- _Brief_: Pull out every line from the listing that has the word "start".

###

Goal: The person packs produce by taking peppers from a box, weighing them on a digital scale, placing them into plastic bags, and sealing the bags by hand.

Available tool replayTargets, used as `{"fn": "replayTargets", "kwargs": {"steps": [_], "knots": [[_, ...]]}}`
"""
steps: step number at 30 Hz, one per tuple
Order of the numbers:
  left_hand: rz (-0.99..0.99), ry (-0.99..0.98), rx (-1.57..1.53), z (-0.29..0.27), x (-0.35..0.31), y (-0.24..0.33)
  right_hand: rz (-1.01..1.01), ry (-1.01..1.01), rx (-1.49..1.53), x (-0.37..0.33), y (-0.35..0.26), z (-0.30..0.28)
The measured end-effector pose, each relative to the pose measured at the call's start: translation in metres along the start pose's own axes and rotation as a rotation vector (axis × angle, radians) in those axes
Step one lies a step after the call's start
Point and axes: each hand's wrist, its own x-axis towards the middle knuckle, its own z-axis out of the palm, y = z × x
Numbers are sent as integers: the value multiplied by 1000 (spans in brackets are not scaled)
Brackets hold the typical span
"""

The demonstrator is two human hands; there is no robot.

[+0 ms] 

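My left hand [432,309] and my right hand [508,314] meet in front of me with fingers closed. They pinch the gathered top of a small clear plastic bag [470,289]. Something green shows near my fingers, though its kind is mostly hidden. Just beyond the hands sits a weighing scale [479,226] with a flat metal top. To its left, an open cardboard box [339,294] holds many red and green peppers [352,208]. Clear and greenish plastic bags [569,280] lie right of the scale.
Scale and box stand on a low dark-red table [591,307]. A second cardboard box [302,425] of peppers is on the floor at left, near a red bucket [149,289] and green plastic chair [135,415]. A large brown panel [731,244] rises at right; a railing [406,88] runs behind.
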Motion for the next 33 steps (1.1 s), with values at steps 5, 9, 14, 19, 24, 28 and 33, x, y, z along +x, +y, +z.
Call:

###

- _Task result_:
The measured end-effector pose, each relative to the pose measured at the call's start: translation in metres along the start pose's own axes and rotation as a rotation vector (axis × angle, radians) in those axes
Step one lies a step after the call's start

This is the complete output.